UND’s principal investigator is
Catherine A. Brissette, PhD, an assistant professor in the Department of Biomedical Sciences at the UND School of Medicine and Health Sciences. She has received a $108,000 grant from the
Global Lyme Alliance, which funds research for Lyme and tick-borne disease research. She serves on the alliance’s advisory board, which serves to peer review grants in a manner similar to the National Institutes of Health. Archana Dhasarathy, PhD, and John Watt, PhD, in the SMHS Department of Biomedical Sciences are collaborating with Brissette in the research. “Our preliminary data suggest that
Bb induces substantial changes in epigenetic factors in human astrocytes,” said Brissette. “Astrocytes are critical components of the blood-brain barrier; these cells are key responders following a central nervous system injury or an infection like Lyme disease.” The blood-brain barrier is a semipermeable membrane that protects the brain from foreign substances by allowing only some materials to enter the brain from the bloodstream. However, the barrier can be breached by infectious agents like the
Bb bacterium. “We hypothesized that neurological symptoms from Lyme disease are perpetuated by
Bb-induced epigenetic changes that lead to persistent neuroinflammation,” Brissette said.
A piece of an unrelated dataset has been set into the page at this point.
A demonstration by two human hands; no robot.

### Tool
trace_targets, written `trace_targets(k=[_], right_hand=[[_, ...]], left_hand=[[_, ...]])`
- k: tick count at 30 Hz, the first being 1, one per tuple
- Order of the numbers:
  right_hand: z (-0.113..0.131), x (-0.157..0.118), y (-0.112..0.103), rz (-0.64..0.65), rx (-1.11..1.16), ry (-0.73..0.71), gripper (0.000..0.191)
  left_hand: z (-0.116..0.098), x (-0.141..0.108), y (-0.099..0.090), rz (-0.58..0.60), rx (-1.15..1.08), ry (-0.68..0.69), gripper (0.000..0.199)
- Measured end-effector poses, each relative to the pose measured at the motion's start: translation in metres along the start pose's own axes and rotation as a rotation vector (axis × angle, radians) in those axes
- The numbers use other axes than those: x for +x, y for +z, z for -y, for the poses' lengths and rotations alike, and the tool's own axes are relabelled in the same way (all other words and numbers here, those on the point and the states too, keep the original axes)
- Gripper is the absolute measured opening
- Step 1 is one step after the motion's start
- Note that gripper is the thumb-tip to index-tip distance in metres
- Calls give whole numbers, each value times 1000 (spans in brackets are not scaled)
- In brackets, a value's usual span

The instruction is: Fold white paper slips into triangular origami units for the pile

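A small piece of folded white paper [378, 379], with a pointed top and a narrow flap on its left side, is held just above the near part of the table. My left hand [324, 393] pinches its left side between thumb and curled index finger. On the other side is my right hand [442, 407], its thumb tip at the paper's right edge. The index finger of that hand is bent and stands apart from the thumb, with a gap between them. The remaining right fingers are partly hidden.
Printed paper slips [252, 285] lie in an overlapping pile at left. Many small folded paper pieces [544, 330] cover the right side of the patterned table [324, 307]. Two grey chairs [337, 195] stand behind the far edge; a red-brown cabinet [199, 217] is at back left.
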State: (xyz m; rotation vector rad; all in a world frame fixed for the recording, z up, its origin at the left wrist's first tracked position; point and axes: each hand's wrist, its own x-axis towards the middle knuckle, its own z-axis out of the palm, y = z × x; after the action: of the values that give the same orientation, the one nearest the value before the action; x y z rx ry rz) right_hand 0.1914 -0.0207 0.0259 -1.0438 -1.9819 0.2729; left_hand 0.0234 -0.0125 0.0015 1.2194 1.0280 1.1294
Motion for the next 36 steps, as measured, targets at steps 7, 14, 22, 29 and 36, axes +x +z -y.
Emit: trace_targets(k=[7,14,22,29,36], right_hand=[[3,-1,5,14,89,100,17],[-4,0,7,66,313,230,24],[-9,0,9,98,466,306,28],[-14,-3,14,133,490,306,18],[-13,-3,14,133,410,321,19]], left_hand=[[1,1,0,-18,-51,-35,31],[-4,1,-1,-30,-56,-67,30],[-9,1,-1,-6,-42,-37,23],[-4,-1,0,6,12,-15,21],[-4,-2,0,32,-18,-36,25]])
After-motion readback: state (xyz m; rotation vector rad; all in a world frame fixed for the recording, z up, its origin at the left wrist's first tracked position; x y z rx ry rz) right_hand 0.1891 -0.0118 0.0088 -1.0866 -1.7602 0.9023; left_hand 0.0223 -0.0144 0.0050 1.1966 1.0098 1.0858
Neuroinflammation is damaging inflammation of nervous tissue from a traumatic brain injury, an infection such as Lyme disease, and other “insults” or injuries. In their studies of neuroborreliosis, the disorder of the central nervous system caused by Bb infection, Brissette, her SMHS colleague Thad Rosenberger, and other biomedical scientists have shown that Bb-induced neuroinflammation can be reversed by supplementing the diet of their animal model with acetate. In the brain, acetate is converted to a substance that is a widely active precursor in numerous biological processes and as a substrate for a process that leads to changes in gene expression.